Fakta Menarik Berhubungan dengan Facebook

Ellyzar Zachra PB

INILAH.COM, Jakarta- Anda mungkin tidak mengira CEO Facebook Mark Zuckerberg pernah menolak tawaran Yahoo sebesar US$ 1 miliar (Rp 9,1 triliun). Psikolog juga punya nama bagi penyakit mental yang berhubungan dengan Facebook yaitu Facebook Addiction Disorder

Dan saat ini, keuntungan Facebook sudah mencapai sekitar US$4 miliar (36,4 triliun) hingga US$11 miliar (Rp 100,1 triliun). Facebook diperkirakan bisa menghasilkan sekitar US$ 1 miliar setiap tahunnya dalam penjualan produk virtual dan iklan. Sebagai perbandingan, tahun 2007, situs ini diestimasikan hanya memiliki keuntungan US$150 juta (Rp 1,3 triliun).

Popularitas situs ini terus menyala karena sebagian dari 400.000 penggunanya ialah user aktif yang masuk ke halaman pribadi mereka setidaknya sekali sebulan.

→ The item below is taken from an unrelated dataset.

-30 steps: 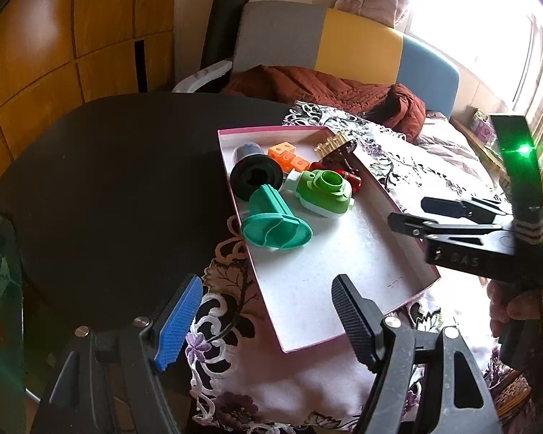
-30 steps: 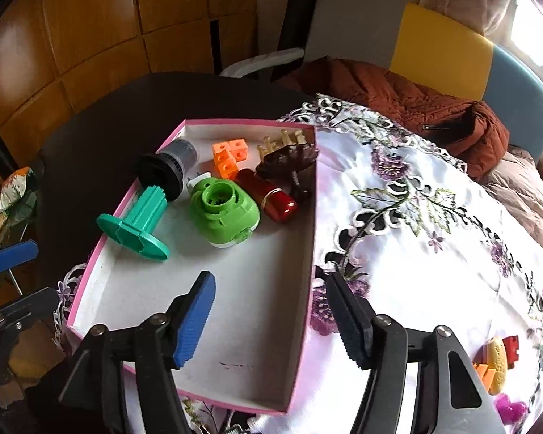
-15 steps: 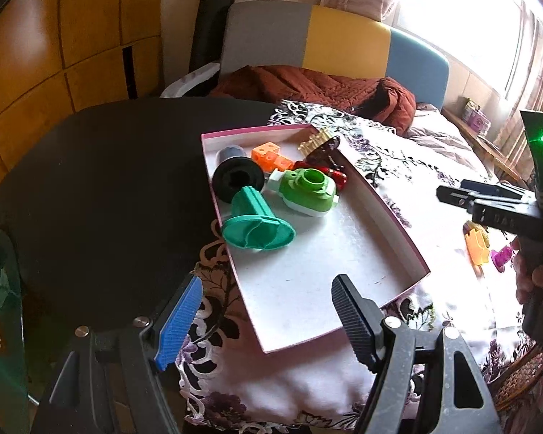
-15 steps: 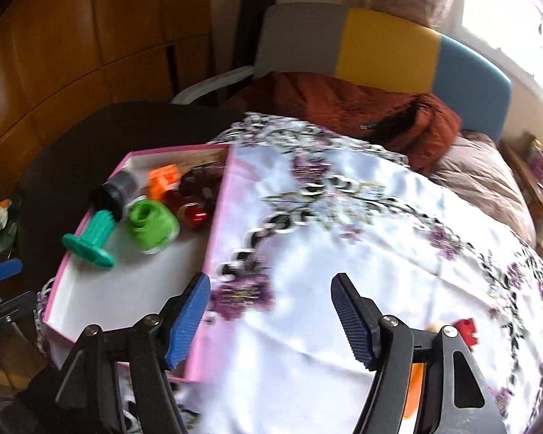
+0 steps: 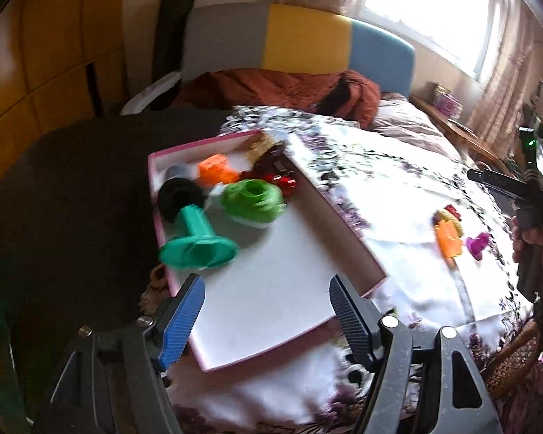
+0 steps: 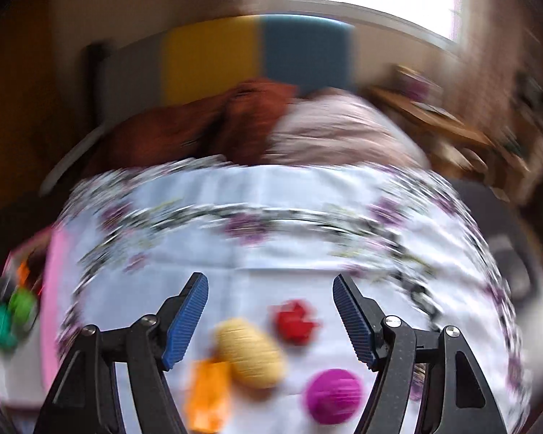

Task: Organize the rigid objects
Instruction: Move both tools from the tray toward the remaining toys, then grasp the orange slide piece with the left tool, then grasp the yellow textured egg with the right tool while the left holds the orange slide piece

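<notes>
Loose toys on the table's floral cloth [image 6: 271, 264], now right under my right tongs [image 6: 270, 320]: yellow ribbed piece [image 6: 251, 356], red piece [image 6: 295, 322], magenta ball [image 6: 335, 396], orange piece [image 6: 208, 394]. All blurred, so exact shapes unclear. Yellow and orange look touching; red and magenta sit apart from them.

Change: a second ago my right tongs faced the pink box [image 5: 271, 289]; they have swung right, so the box is only a pink sliver at the left edge of the right wrist view. Right tongs spread wide, empty.

Box already holds the teal flanged part [image 5: 195, 244], green round part [image 5: 253, 200], black spool [image 5: 179, 197], orange blocks [image 5: 215, 173] and red items [image 5: 282, 181], all bunched at its far end; near half bare.

Left tongs [image 5: 266, 313] spread, empty, hovering at the box's near edge, closer in than before.

My read: drop-off done, next pickup starting. Yellow piece sits most central between the fingers, likely target. Risk: orange neighbour gets nudged or pinched too.
</notes>
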`<state>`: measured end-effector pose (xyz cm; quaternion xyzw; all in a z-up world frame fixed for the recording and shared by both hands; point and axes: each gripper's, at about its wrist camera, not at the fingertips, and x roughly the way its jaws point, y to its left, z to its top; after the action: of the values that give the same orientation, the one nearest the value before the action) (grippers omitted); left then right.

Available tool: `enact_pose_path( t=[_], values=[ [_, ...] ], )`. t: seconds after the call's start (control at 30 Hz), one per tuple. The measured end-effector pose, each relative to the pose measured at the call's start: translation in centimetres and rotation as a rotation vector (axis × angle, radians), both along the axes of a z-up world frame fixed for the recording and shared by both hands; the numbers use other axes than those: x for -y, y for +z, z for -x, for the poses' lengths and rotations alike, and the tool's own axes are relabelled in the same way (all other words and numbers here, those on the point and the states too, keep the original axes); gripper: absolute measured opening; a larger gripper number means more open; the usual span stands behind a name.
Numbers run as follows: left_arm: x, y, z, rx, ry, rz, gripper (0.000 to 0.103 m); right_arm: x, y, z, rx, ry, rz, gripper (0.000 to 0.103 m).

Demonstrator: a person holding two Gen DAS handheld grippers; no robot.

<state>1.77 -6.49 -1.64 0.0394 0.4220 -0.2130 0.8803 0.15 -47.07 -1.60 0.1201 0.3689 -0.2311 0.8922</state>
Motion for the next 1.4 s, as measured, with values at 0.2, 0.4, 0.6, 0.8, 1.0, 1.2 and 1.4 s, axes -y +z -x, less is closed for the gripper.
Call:
enact_pose_path(
  t=[0.2, 0.4, 0.6, 0.8, 1.0, 1.2, 1.4],
  values=[
    [5.0, 0.0, -0.1, -0.018, -0.128, -0.002, 0.072, 6.5, -1.3, 3.1, 0.067, -0.291, -0.184, 0.072],
    [11.4, -0.4, 0.0, -0.050, -0.283, 0.024, 0.072, 7.7, -1.3, 4.4, 0.105, -0.348, -0.234, 0.078],
    [18.4, -1.4, 0.0, -0.077, -0.429, 0.028, 0.072, 8.4, -1.5, 5.4, 0.128, -0.388, -0.285, 0.081],
    [23.8, -2.8, -0.4, -0.147, -0.493, 0.050, 0.072, 8.3, -1.6, 5.0, 0.125, -0.370, -0.295, 0.081],
    [28.4, -4.7, -1.5, -0.181, -0.498, 0.022, 0.072, 8.6, -1.7, 5.2, 0.133, -0.379, -0.314, 0.082],
    [31.1, -7.9, -3.0, -0.252, -0.492, -0.023, 0.045, 8.7, -1.9, 4.8, 0.126, -0.363, -0.324, 0.081],
    [28.9, -8.1, -3.1, -0.220, -0.483, -0.011, 0.025, 9.0, -2.4, 4.7, 0.111, -0.362, -0.339, 0.081]
  ],
)
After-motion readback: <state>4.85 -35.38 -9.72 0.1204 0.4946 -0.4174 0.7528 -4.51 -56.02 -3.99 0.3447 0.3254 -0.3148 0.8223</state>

Setengah dari para pengguna log on setiap hari. Dan situs ini tidak lagi menjadi fenomena Amerika Serikat karena 70% pengguna berasal dari luar Amerika Serikat.

Mashable dan Online School.org mengumpulkan fakta-fakta menarik seputar Facebook.

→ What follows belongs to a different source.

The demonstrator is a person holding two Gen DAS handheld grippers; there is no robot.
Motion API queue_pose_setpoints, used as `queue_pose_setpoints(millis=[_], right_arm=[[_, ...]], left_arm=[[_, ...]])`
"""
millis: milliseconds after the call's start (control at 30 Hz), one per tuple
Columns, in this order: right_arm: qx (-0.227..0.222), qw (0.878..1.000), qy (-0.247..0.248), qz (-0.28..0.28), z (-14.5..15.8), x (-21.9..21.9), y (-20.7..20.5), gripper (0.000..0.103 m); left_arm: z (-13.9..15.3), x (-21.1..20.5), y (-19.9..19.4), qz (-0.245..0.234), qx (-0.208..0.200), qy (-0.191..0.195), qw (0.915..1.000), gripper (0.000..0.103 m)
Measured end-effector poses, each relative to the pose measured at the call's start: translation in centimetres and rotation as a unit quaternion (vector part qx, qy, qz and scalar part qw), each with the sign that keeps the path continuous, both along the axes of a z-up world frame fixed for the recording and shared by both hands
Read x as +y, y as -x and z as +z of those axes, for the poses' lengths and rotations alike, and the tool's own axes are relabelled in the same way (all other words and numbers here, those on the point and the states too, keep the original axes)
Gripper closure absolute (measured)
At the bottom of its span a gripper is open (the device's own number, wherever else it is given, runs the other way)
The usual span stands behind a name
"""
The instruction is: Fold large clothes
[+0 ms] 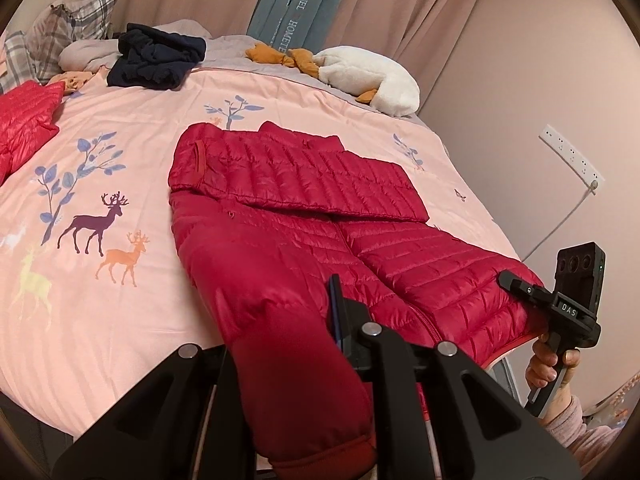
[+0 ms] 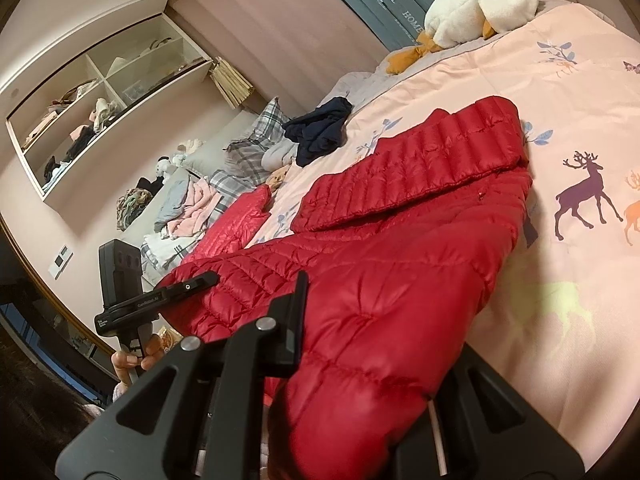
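Note:
A red quilted down jacket lies on the pink bedspread, one sleeve folded across its chest. In the left wrist view my left gripper is shut on the jacket's lower left hem corner, which bulges between the fingers. My right gripper shows at the jacket's right hem. In the right wrist view the jacket fills the middle, and my right gripper is shut on its hem corner. My left gripper shows there at the other hem corner.
A second red jacket, a dark navy garment, plaid pillows and a white plush goose lie around the bed. A wall with a socket strip is to the right. Shelves with clothes stand beyond the bed.

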State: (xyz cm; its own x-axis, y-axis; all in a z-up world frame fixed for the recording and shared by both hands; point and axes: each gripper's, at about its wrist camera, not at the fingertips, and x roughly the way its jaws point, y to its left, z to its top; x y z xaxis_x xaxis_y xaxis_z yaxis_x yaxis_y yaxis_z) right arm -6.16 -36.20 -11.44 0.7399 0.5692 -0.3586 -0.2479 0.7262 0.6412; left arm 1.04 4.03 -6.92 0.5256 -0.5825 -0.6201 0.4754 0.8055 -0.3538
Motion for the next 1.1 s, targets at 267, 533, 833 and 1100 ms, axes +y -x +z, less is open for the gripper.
queue_pose_setpoints(millis=[267, 533, 833, 1100], right_arm=[[-0.014, 1.000, 0.001, 0.007, 0.6, -0.2, 0.5, 0.090], [-0.034, 0.999, 0.007, 0.015, 1.7, -0.3, 1.3, 0.090], [-0.062, 0.998, 0.012, 0.026, 3.4, -0.4, 2.1, 0.090], [-0.089, 0.995, 0.013, 0.038, 4.9, -0.7, 3.4, 0.090]], left_arm=[[0.9, 0.2, 0.7, -0.005, -0.012, -0.001, 0.9999, 0.091], [2.2, 0.4, 1.7, -0.010, -0.030, 0.001, 0.9995, 0.091], [3.9, 0.7, 3.0, -0.016, -0.053, 0.005, 0.9985, 0.091], [5.8, 0.9, 4.2, -0.024, -0.079, 0.009, 0.9966, 0.090]])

1.Facebook pada awalnya diberikan pinjaman oleh Peter Thiel, pendiri PayPal, yang meminjamkan uang sebesar US$ 500 ribu (Rp 4,5 miliar) yang memberi andil dalam fenomena Facebook

2.Berdasarkan trafik situs, Facebook berada di peringkat dua setelah Google dan berada di atas YouTube serta jauh meninggalkan Twitter (urutan 11) dan MySpace (urutan 19)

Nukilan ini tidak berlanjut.